When the great marketing teams of yore invented the idea of counter-programming, they had no way of knowing how or when the concept would eventually reach its highest state of perfection. They didn't understand that one day, very soon, there'd be a film that a) managed to appeal to everyone who actually wanted to see it for what it was, and b) that it would entice audiences who were simply turned off by the idea of the dominant movie on that particular opening weekend, and also c) that the production of that film itself would resemble its biggest rival. In other words, this movie is The Avengers for old people.
It's as if Nick Fury himself, after bringing Iron Man and Thor and Captain America together, decided to assemble this bunch just to see if he could pull it off and he wound up with an ensemble cast that is nothing less than the Superheroes of Contemporary British Cinema, the tea-and-biscuit-iest group of people you could imagine, the dream team. Not only is Judi Dench here but also Maggie Smith, her co-star in Ladies in Lavender, which you obviously went to see. And not only is Maggie Smith here but also Penelope Wilton, who co-stars with Smith on Downton Abbey, a show you know you watch like your life depended on it. Bill Nighy, the MVP of Love, Actually and Tom Wilkinson, the boss of everything else, they're in it, too.
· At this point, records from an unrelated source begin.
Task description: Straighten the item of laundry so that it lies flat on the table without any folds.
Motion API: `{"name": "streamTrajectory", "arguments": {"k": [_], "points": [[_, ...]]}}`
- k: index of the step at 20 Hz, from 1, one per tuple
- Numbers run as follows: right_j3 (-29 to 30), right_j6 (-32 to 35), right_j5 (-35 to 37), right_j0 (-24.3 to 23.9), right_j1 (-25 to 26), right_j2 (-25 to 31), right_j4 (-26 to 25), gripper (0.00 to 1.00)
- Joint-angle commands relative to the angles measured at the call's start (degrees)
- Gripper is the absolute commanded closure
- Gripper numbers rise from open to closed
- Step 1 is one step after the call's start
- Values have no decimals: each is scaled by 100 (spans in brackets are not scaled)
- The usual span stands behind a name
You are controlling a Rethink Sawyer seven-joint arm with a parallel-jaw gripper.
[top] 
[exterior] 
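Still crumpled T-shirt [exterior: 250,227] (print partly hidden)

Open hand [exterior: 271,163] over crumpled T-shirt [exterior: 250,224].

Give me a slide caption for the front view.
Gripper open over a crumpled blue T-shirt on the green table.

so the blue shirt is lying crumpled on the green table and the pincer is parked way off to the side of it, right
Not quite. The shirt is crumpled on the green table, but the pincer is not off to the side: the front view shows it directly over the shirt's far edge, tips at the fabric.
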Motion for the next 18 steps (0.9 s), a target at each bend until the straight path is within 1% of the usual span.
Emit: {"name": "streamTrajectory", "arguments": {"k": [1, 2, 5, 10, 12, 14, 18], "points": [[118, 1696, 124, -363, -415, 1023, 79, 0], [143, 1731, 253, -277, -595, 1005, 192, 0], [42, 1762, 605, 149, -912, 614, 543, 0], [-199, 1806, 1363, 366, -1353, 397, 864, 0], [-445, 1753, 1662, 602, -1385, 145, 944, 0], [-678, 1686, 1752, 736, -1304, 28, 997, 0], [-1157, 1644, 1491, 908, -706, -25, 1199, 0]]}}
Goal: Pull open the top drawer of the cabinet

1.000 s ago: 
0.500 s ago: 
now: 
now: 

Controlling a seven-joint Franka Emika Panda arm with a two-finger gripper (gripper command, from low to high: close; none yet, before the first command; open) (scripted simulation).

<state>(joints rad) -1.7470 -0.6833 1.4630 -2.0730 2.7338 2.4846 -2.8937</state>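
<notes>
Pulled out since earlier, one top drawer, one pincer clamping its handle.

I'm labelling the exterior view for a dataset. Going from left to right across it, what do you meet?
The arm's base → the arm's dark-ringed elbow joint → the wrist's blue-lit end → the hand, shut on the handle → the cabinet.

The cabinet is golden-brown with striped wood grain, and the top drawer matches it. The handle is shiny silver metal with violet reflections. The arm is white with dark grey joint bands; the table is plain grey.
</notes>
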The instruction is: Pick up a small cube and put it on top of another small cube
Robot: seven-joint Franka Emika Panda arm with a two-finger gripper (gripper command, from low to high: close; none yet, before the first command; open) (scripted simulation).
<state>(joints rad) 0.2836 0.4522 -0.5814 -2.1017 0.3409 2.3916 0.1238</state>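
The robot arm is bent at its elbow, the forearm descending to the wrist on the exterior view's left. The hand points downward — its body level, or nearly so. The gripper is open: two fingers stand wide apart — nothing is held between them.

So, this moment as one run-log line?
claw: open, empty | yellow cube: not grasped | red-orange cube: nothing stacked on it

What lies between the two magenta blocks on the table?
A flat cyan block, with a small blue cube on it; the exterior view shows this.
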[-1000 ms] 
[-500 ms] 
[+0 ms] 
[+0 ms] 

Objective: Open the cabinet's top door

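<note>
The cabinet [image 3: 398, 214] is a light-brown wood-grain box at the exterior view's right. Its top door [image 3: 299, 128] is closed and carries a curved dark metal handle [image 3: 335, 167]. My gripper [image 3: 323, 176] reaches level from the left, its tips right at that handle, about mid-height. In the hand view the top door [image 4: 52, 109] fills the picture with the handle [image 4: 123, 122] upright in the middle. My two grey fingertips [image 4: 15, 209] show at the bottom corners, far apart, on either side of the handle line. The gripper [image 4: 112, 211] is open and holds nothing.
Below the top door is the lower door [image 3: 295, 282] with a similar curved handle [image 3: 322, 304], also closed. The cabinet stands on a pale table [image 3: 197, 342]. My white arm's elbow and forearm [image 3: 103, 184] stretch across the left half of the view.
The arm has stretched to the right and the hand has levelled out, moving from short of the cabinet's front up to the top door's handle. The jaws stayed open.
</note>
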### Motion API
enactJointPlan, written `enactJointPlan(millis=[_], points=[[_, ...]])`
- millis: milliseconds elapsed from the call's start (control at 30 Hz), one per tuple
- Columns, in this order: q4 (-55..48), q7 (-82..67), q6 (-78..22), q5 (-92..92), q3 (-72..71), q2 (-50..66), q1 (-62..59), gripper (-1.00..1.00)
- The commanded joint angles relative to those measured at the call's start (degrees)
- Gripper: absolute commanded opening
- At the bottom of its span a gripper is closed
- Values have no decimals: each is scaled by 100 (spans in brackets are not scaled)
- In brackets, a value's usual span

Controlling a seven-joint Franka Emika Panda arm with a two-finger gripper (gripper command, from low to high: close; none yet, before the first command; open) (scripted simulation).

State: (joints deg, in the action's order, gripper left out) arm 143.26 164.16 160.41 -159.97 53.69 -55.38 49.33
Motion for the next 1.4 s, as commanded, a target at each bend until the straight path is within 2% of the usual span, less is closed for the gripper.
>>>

As a group of characters they're types, each struggling against the indignities of old age without a golden parachute, leaving England for India and a place called The Best Exotic Marigold Hotel, a retirement spot "for the elderly and beautiful." For most it's not voluntary: Smith needs surgery faster than National Health will provide it, while Wilton, Nighy and Dench reach retirement age in a crappy economy and need something less expensive than what they could afford in the U.K. Only Wilkinson is taking his voyage to India voluntarily (and, at least at first, secretly), hoping to find something he left behind. And over the course of the action each pensioner finds his or her way through the rough, sad, worrisome patches of aging, for better and for worse.
As for their host, Slumdog Millionaire's Dev Patel, money and relationship issues dog him, too, even as he puts on a happy face for his guests. And if that sounds a little bit too colonialist for you, then it might well be. But the movie manages to keep away from the worst case scenario cloud that inevitably looms over a story like this, one about people finding themselves in foreign lands, and that's a relief. No "exotic" people of color teach, advise or rescue the sad white people from themselves. They have to work it out on their own. On that score it's mostly free of sin, and the cast is so professional and accomplished that they even sell the weakest links in the material and bring you to a place where you'll find yourself genuinely moved. So if the film is guilty of anything then it's that it makes those last decades of life seem cozier than they really are, providing its characters -- and, of course, the audience -- with a comfortable fantasy about growing old, one where there will always be people around to care for you and stand by your side while you deal with the worst of it, where a community is nearby to come to the rescue when you need them most. Kind of like those guys with the capes and hammers and shields and suits of iron.